Kerusuhan dan kebakaran di Lapas Banceuy langsung saja menyita perhatian publik. Bukan saja kerusuhan di lapas terjadi berulang-ulang. Patut diduga lapas menjadi sarang pengedaran narkoba memang bukan cerita baru. Selain tempat yang aman untuk fly, lapas juga dipakai untuk mengendalikan peredaran sindikat narkoba. Keterlibatan petugas lapas (sipir) juga bukan sekedar isapan jempol.
"Kerusuhan dan kebakaran lapas disinyalir buah akumulasi dari sengkarut permasalahan yang sudah ada sejak puluhan tahun. Pola relasi antara petugas lapas dan napi tidak lagi sesuai dengan posisi yang sebenarnya. Pergeseran peran keduanya membuat ada sikap saling menyalahkan dan sikap meremehkan."
Pada hari yang sama Sabtu (23/4/16) Lapas Kerobokan, Bali juga rusuh akibat keributan antarnapi dan sipir. Persoalannya pun sepele karena  salah satu napi kentut dan membuat petugas lapas tersinggung dan marah. Kejadian yang bermula ketika seorang petugas medis sedang memeriksa salah seorang napi yang sakit, seorang napi kentut dengan suara yang cukup keras sehingga menjadi bahan tertawaan.
Rupanya tindakan napi yang tertawa terbahak-bahak ini dinilai mengolok-olok pertugas medis, salah paham pun terjadi sehingga napi yang kentut ditarik keluar dan dihajar seorang petugas lapas. Tindakan inilah yang memancing napi emosi dan melakukan penyerangan terhadap petugas lapas yang  telah memukuli si napi.
Tak urung kejadian ini membuat suasana lapas kerobokan menjadi tak terkendali, beruntung petugas lainnya sigap dan berhasil meredam aksi kemarahan para napi.

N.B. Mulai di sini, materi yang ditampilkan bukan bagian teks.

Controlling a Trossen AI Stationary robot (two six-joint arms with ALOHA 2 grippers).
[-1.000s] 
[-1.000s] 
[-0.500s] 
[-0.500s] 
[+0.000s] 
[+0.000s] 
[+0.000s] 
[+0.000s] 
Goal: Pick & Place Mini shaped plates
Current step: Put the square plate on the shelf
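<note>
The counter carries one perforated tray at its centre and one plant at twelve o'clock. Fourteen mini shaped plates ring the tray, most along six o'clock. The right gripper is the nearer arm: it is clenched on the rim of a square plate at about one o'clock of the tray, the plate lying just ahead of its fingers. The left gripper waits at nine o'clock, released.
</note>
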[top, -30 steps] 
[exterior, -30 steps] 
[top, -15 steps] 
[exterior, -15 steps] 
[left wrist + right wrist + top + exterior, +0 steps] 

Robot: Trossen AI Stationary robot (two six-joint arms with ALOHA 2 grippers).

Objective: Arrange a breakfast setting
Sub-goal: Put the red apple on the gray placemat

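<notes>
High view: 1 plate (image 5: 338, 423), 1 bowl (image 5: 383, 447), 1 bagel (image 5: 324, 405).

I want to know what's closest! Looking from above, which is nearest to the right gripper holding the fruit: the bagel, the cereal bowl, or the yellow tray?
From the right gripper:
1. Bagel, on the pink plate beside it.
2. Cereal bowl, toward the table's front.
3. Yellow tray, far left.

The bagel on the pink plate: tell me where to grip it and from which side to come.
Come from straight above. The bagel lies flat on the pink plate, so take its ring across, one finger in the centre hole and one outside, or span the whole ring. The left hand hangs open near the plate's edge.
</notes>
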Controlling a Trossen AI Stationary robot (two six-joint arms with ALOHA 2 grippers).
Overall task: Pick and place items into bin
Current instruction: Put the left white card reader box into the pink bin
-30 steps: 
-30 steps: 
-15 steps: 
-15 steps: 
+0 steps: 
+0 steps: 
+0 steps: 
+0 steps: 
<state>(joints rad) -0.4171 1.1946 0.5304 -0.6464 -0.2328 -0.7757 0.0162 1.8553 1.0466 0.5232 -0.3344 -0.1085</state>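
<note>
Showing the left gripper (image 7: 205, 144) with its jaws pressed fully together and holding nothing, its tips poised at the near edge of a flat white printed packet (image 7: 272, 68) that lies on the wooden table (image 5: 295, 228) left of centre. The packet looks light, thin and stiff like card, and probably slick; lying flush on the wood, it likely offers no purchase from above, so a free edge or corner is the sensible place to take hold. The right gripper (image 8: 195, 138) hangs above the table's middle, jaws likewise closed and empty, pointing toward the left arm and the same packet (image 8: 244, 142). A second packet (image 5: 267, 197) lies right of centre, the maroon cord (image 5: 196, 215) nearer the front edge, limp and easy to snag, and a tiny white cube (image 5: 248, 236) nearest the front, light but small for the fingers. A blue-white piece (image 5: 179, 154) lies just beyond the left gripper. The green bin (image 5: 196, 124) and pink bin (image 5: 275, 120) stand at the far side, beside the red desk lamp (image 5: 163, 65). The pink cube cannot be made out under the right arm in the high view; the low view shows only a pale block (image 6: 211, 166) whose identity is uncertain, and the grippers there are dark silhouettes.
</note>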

Lapas Penuh Masalah dan Tak Pernah Serius Diselesaikan
Lapas sejatinya menjadi tempat membina warga binaan (napi) untuk mengubah pola pikir, pola hidup agar orang yang  terhukum bisa memulai hidup baru kelak setelah selesai menjalani masa hukumannya. Pembinaan yang terjadi malah bertolak belakang karena pada faktanya lapas malah menjadi ‘sekolah’ bagi napi untuk meningkatkan kemampuan kriminalnya kelak ketika keluar lapas.

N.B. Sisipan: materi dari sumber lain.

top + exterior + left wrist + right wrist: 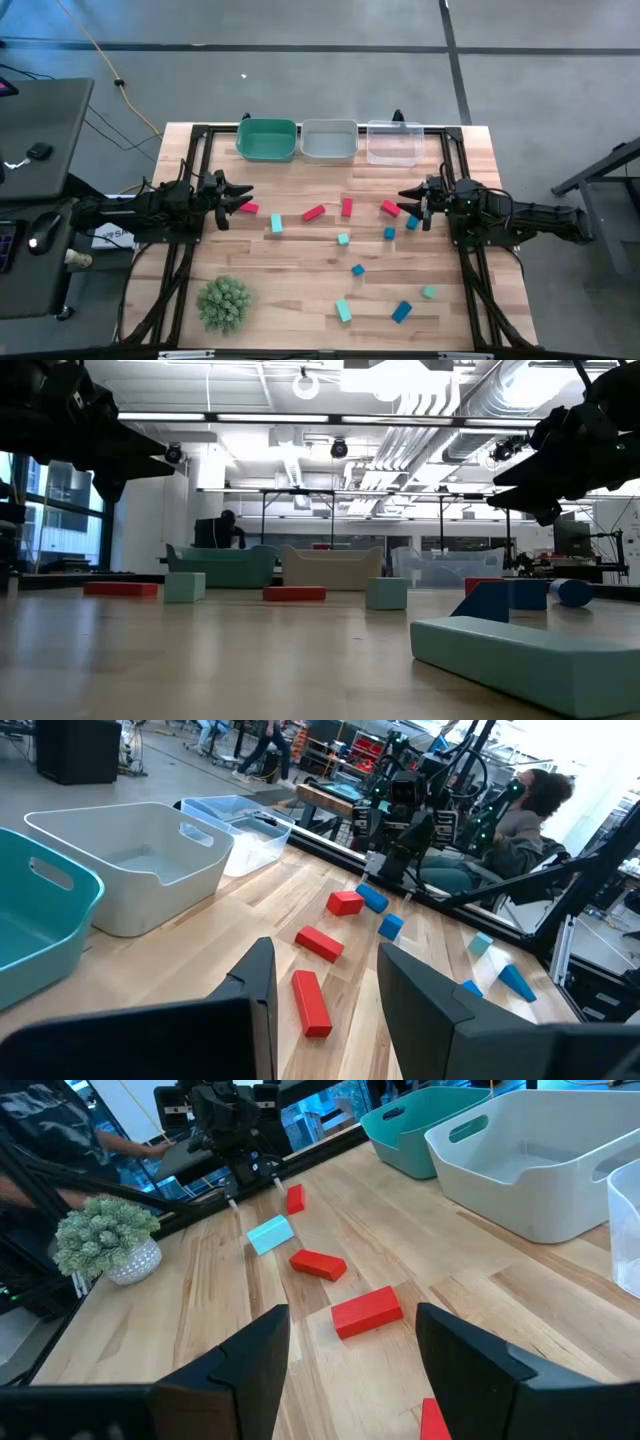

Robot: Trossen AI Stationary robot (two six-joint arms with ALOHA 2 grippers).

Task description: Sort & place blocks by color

Di dalam lapas, para napi yang punya duit berlebih bisa mendapatkan sedikit kemewahan lapas dibanding napi melarat. Bukan cerita rahasia, fakta ini telah terungkap ketika sidak dilakukan di Lapas Wanita Pondok Bambu di mana seorang Artalita bisa menyulap selnya menjadi kamar yang dipenuhi barang elektronik mewah.
Praktik ini memang dilakukan dengan kerja sama yang baik antara petugas lapas dan napi. Masih ingat kasus Gayus Tambunan yang malah bisa jalan-jalan dan nonton tenis di Bali? Catatan miring tentang petugas lapas sudah terlampau panjang, mulai dari menjadi pemasok barang haram, penghubung jaringan sindikat, penyetor uang panas hingga malah menjadi tangan kanan para bandar narkoba yang menjadi napi.